[[ Provided material, beginning ]]

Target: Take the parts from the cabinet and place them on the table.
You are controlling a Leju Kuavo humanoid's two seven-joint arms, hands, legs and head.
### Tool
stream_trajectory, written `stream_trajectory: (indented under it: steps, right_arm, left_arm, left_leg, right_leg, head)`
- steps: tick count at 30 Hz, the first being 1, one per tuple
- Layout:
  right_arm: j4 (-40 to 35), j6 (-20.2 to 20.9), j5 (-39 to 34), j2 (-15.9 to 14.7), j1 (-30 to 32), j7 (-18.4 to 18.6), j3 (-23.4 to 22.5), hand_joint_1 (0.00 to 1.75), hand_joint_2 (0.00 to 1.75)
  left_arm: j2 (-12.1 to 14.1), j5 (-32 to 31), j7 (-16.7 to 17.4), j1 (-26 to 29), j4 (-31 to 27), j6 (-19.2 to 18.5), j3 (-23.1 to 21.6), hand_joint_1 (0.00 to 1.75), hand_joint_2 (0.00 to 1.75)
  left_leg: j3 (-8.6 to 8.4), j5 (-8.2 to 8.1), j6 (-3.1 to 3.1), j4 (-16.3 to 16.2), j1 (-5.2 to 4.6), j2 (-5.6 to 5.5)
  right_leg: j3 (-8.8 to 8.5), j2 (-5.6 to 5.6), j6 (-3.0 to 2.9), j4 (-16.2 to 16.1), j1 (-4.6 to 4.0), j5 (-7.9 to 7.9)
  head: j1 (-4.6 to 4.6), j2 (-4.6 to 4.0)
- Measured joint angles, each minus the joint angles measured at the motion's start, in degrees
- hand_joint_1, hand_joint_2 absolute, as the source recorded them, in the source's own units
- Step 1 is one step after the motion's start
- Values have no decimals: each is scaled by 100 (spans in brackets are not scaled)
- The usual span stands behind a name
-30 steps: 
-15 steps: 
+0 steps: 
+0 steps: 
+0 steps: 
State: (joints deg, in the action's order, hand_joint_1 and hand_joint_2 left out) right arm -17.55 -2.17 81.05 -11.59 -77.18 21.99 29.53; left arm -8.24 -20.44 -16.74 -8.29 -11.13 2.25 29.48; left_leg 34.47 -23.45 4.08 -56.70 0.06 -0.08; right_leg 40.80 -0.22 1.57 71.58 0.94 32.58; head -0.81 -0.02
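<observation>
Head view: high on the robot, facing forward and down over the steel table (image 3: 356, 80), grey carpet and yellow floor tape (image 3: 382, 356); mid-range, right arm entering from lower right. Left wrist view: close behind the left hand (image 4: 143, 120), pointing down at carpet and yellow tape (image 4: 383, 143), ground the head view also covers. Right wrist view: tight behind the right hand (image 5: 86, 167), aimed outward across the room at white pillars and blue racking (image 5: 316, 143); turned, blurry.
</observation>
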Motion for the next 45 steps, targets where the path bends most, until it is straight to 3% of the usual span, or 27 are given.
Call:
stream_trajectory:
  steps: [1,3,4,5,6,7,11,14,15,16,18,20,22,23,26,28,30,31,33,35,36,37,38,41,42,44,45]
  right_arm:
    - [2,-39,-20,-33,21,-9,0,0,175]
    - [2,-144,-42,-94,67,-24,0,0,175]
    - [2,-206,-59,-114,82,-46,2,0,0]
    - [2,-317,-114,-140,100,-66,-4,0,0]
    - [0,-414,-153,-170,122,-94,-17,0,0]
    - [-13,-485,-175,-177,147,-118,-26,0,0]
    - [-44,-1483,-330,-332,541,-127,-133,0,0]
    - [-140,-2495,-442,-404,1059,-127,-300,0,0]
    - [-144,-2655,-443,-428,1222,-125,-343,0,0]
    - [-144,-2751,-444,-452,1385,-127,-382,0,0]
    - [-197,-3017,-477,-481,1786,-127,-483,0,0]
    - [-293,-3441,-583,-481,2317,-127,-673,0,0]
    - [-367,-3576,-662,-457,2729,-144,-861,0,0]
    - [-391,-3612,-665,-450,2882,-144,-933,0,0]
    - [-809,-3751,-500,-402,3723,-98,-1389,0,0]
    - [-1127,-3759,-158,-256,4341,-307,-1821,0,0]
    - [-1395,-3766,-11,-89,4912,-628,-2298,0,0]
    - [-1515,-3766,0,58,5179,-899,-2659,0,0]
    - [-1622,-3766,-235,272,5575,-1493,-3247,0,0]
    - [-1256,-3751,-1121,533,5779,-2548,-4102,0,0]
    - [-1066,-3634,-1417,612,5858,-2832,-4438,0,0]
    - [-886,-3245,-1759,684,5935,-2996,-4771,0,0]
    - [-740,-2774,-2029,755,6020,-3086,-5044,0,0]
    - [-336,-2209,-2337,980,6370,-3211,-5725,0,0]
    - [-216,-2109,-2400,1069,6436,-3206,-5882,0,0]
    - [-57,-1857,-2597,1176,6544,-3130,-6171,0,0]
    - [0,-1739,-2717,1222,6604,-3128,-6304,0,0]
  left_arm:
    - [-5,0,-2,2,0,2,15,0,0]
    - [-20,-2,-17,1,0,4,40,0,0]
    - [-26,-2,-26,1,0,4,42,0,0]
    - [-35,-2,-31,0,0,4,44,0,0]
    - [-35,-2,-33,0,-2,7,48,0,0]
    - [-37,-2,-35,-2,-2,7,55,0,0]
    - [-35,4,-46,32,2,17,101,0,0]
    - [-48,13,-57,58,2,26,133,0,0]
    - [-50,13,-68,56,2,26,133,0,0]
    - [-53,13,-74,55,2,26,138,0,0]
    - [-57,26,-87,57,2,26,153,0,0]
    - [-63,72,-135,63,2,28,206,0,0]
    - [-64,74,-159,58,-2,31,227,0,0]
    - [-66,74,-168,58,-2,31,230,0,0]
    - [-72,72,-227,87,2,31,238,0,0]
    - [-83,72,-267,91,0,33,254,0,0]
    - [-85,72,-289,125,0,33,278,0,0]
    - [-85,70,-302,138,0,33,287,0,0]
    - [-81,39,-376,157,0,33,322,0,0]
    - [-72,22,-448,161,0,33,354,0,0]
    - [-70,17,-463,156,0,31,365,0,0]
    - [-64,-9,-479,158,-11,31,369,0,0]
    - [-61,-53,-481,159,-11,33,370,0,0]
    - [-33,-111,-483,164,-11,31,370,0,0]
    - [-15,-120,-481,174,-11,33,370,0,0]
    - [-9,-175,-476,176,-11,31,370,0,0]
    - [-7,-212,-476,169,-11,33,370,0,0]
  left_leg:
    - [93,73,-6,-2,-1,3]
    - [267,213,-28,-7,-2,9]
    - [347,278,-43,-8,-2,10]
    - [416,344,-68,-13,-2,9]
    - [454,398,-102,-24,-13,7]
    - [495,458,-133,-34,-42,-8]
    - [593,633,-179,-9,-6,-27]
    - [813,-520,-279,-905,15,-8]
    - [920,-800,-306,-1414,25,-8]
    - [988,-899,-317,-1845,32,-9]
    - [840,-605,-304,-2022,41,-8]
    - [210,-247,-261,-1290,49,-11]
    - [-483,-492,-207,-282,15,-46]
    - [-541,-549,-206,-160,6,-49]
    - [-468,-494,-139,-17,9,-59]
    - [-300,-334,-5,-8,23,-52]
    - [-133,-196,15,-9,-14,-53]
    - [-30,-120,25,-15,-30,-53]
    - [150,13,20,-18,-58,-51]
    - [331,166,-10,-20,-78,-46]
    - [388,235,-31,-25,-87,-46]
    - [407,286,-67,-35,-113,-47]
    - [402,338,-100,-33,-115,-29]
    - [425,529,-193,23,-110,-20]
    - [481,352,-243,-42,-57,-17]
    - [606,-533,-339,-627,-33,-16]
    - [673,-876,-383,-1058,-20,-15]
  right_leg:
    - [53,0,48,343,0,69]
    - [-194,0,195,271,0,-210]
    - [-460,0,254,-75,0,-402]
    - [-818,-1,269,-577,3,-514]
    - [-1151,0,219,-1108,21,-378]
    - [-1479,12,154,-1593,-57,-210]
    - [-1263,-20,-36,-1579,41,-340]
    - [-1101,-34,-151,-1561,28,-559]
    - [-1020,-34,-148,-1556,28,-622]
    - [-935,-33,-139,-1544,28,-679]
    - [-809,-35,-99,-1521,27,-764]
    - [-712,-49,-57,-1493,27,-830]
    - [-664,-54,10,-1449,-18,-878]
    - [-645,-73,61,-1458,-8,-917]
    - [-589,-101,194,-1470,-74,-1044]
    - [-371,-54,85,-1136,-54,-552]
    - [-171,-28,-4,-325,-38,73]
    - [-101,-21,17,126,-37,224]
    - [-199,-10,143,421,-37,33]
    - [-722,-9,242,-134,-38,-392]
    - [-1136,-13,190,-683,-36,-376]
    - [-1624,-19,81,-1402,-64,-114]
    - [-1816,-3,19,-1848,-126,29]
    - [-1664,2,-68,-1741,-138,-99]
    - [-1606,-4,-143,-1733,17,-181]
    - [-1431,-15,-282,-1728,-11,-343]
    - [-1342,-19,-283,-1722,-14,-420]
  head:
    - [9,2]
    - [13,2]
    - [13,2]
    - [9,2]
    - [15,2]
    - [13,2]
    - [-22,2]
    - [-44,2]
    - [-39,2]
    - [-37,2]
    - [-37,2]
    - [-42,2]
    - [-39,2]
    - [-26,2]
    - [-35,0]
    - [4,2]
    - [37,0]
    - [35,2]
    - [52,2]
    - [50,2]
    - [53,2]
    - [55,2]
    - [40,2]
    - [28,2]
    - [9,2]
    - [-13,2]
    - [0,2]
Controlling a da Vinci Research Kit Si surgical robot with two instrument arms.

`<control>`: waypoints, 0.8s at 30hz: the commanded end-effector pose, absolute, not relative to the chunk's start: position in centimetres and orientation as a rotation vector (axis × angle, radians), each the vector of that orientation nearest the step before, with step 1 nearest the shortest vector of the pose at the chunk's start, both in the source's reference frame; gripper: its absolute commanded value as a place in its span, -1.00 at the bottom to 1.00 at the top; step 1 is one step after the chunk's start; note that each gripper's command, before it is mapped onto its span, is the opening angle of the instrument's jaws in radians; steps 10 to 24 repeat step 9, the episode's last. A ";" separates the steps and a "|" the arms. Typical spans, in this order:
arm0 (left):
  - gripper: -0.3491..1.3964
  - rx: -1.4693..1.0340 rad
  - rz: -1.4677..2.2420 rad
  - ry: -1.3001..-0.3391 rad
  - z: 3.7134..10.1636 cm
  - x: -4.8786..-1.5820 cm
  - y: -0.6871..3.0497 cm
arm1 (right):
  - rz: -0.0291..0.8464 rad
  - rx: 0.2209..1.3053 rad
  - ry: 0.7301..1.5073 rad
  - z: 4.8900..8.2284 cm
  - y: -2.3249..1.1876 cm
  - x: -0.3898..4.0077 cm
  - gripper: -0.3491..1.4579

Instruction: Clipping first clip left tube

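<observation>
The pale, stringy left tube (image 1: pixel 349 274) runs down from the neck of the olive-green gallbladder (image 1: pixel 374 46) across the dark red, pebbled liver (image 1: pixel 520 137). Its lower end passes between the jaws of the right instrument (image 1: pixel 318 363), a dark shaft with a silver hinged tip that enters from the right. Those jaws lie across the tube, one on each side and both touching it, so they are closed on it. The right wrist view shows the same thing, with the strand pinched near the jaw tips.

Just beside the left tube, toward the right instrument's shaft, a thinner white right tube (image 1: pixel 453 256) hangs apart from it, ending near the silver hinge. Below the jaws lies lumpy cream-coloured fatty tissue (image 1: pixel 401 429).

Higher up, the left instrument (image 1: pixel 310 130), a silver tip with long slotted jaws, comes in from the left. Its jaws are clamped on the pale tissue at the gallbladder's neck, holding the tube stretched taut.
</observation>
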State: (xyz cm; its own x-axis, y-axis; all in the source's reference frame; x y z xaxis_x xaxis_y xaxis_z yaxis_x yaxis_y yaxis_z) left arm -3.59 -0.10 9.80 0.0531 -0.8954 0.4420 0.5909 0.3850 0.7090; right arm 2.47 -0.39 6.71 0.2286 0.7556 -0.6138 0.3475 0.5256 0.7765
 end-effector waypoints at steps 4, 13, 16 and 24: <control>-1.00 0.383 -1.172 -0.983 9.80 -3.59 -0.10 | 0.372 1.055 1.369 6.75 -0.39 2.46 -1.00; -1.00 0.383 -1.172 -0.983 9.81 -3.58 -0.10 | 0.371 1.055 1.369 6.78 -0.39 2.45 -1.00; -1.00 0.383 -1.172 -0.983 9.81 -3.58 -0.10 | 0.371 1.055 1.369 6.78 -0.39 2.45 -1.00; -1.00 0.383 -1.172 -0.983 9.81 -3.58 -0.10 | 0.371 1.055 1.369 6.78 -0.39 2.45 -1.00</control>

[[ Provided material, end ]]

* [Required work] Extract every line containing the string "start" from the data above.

* [Solution for this task]
- Measured joint angles, each minus the joint angles measured at the motion's start, in degrees
- Step 1 is one step after the motion's start
`<control>`: waypoints, 0.8s at 30hz: the commanded end-effector pose, absolute, not relative to the chunk's start: position in centimetres and orientation as a rotation vector (axis × angle, radians), each the vector of that orientation nearest the step before, with step 1 nearest the shortest vector of the pose at the chunk's start, both in the source's reference frame; gripper: its absolute commanded value as a place in its span, -1.00 at the bottom to 1.00 at the top; step 1 is one step after the chunk's start; note that each gripper's command, before it is mapped onto its span, is the opening angle of the instrument's jaws in radians; steps 10 to 24 repeat step 9, the episode's last. A ";" separates the steps and a "|" the arms. Typical spans, in this order:

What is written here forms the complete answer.